I like you man. I feel your grasp of this concept is quite a bit ahead of the people who read something not completely all about pro gay rights and flipped out on you. Cootos for making your point well explained and understood to every single person on this post that had the same damn argument
To basically sum up what everyone is arguing here.
The problem homosexuals have is that there partnership is not seen equally by the government as heterosexual marriages. And the problem is that the government matters quite a bit. Married couples (Straight couples) have a right to things that homosexual partners do not.
It's not a fight for 'Marriage' it's a fight for the right to be seen as equal by the law.
I think being seen as equals when it comes to legality is really important to most people. I know what I'm fighting for, and I think that fighting for something is really the only way to get things done in this screwed-up word. I feel lucky that the people before me stood up and took part in the fight for women's suffrage or racial equality, and I've noticed this pattern of social and governmental reform throughout history when something isn't quite right. This fight is necessary in my eyes.
Oh, goodness! Why didn't anyone ever think of this before?
Then make a post saying that the government should not be involved in marriage at all, not one that implies gay couples are whining needlessly.
I'm sure plenty of people have, I'm not exactly the only person who doesn't think the government has the authority to rule someones life.

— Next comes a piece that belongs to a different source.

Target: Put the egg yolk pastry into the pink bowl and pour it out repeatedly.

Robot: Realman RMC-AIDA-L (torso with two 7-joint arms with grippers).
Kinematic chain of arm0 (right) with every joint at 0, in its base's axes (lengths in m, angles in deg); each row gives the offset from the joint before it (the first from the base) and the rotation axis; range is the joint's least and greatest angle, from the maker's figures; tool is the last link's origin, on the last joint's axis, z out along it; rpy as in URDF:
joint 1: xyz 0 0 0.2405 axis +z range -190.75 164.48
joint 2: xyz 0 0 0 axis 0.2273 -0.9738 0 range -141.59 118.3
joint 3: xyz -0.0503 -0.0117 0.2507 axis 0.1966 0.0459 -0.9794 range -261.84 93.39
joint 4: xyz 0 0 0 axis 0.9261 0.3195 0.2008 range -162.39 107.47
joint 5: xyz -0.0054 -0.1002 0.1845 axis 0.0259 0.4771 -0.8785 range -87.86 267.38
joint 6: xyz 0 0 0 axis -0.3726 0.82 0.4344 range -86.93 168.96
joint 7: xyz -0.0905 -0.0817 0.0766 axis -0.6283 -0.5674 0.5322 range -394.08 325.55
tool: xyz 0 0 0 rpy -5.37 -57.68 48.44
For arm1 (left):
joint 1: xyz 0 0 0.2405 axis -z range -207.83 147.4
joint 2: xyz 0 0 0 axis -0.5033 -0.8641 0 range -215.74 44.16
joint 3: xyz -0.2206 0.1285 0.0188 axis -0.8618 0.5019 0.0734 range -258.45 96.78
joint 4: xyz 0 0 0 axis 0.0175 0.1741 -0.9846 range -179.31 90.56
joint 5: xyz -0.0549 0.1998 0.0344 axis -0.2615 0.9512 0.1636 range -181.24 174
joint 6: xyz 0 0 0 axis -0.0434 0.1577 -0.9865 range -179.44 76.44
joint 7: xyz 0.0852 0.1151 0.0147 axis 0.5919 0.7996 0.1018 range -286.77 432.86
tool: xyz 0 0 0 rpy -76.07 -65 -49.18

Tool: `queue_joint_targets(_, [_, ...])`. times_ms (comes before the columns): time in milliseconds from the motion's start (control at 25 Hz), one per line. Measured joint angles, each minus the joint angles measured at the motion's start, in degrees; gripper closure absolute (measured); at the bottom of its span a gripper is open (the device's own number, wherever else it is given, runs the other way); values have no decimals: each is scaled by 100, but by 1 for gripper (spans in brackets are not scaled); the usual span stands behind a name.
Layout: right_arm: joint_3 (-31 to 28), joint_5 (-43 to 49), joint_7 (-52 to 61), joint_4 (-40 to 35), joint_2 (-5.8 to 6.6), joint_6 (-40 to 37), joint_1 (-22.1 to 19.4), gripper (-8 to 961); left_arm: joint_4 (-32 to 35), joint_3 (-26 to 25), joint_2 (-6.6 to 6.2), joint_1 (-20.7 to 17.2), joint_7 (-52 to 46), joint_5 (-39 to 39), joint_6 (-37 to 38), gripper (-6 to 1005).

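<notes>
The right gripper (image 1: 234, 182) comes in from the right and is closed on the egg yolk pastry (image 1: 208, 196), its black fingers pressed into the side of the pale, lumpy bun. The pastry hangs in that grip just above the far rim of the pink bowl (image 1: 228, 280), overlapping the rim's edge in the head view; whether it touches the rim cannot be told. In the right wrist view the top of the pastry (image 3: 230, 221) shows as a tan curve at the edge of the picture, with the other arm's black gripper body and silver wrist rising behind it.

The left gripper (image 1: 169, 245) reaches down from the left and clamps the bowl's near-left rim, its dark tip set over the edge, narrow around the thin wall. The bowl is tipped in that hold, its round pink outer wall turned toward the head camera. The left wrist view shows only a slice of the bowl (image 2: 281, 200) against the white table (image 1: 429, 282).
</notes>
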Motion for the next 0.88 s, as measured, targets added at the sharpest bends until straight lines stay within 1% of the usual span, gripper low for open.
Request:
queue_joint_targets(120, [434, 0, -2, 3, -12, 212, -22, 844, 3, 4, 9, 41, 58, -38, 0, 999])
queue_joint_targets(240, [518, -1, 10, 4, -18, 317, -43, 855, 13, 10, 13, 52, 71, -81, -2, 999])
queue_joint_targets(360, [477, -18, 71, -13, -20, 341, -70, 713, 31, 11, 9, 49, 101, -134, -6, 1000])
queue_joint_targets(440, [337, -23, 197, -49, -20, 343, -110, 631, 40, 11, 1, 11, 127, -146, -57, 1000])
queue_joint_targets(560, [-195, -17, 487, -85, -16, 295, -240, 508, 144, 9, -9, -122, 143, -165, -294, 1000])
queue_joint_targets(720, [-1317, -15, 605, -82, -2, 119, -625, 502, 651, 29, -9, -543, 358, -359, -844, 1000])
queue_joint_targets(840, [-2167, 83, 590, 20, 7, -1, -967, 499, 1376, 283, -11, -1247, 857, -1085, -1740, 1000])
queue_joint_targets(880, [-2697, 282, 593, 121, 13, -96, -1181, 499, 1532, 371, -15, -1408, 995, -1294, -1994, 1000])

There was an article in the paper the other day. A man from New York and a Canadian man got married in Canada because New York had not legalized gay marriage at the time. Now, they want to move back to New York to live with the first man's family, but can not because the federal government will not recognize this man as a sponsor for his partner to live in this country. It's not as if they can just say "screw the government, I don't need to ask their permission to do what I want, so I'm going to live here anyway", so now they're pretty much stuck in Canada and the first man can only see his family once or twice a year.
they could have just gotten married in New York, that doesn't seem to occur to most people. if they had of then they wouldn't have this problem.
"New York had not legalized gay marriage at the time."
That was why they got married in Canada.